TASK BRIEF:
Please restate each line of the data below exactly. Omit all images.

EXERCISE DATA:
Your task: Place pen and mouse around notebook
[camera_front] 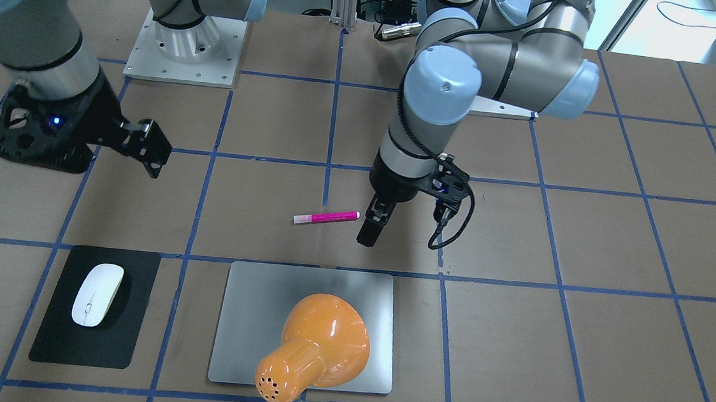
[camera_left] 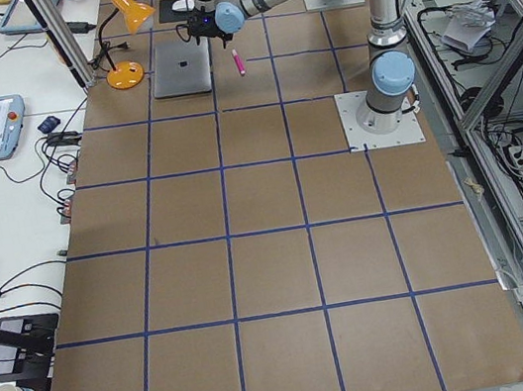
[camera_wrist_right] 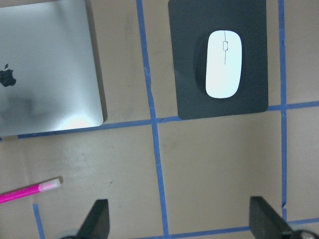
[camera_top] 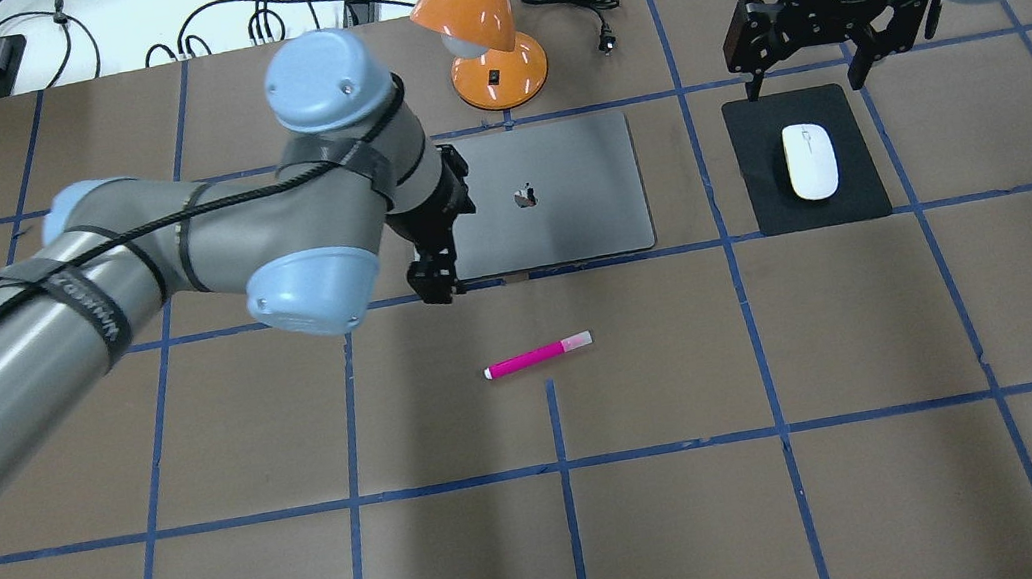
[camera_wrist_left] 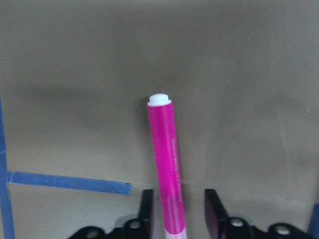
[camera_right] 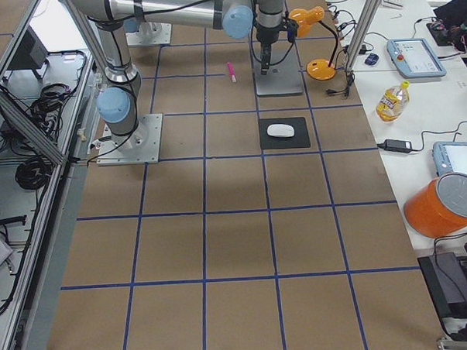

ANSWER:
Your task: Place pen and mouse around notebook
[camera_front] 
[camera_left] 
[camera_wrist_right] 
[camera_top] 
[camera_wrist_left] 
[camera_right] 

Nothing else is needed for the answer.